--- GIVEN MATERIAL ---

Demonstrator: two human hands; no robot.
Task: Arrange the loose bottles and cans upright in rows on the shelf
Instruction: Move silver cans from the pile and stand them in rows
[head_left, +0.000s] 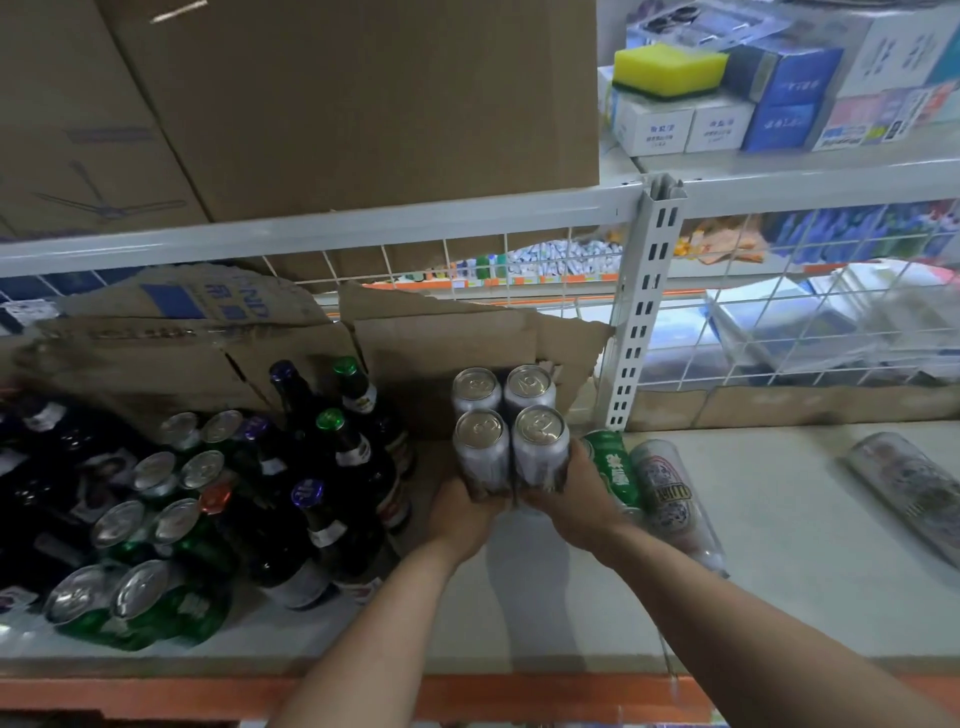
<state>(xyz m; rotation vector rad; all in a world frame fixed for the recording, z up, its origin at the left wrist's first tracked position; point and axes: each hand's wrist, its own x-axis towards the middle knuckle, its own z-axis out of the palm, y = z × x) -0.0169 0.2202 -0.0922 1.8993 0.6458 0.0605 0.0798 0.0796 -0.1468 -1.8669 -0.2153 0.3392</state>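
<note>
1. At the left of the shelf (779, 545) I see green cans (143, 584) standing upright in rows, silver tops facing up. Dark bottles (332, 452) stand just beside them, necks up.
2. My left hand (462, 514) is curled around the bottom of the front-left can in a block of 4 silver cans (480, 447).
3. The 4 silver cans sit 2 by 2, touching, near the middle of the shelf, in front of torn cardboard (441, 343). Their long axes are vertical and their pull-tab tops point up toward me.
4. My right hand (566, 512) grips the bottom of the front-right can in the same way, fingers wrapped round its far side. The 2 hands meet under the block.
5. Just right of that hand a green can (610, 473) lies on its side, long axis running front to back, base end toward the back.
6. Touching it, a white can (670, 499) with a red emblem also lies flat, roughly parallel, partly hidden by my right forearm.
7. Well apart at the far right, a patterned can (914, 488) lies on its side, angled from back-left toward front-right.
</note>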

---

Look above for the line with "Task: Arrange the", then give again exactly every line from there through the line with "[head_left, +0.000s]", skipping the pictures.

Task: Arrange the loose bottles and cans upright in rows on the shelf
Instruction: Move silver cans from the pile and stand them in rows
[head_left, +0.000s] 

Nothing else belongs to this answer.